Task to carry out
The expected answer is a bare count of the lines in the data below that contain "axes".

Given information
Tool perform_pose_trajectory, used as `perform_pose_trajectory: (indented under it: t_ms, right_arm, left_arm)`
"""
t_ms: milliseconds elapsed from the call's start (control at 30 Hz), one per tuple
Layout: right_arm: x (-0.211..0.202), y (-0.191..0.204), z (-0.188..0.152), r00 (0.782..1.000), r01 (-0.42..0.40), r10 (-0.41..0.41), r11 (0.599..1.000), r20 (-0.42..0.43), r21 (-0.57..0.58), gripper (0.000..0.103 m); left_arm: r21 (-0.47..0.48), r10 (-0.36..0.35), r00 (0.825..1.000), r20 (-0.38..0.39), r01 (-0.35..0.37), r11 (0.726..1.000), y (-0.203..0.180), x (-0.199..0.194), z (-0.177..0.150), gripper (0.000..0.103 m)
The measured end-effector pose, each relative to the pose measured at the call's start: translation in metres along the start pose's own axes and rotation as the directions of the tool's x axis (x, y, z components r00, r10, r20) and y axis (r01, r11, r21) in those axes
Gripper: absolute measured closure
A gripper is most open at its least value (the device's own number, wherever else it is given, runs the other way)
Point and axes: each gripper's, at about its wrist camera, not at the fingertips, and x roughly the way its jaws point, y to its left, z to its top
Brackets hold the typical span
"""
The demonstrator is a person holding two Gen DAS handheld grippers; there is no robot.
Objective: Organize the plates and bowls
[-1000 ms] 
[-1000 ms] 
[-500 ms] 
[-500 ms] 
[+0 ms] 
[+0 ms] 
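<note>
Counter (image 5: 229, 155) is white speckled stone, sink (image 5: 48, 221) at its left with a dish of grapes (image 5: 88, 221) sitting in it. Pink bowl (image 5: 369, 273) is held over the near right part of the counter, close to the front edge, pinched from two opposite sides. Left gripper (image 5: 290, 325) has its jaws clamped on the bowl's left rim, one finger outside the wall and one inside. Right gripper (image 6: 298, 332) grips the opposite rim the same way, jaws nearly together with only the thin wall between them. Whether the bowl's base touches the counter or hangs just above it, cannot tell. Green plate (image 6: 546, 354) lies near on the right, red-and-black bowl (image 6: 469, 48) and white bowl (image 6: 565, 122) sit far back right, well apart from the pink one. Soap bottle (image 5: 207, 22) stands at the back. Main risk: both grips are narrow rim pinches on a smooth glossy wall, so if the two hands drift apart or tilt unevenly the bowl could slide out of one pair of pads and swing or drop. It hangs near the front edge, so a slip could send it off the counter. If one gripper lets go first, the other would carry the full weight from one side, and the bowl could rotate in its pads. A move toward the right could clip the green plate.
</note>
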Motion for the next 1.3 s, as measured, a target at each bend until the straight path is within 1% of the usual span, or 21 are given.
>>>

Answer
2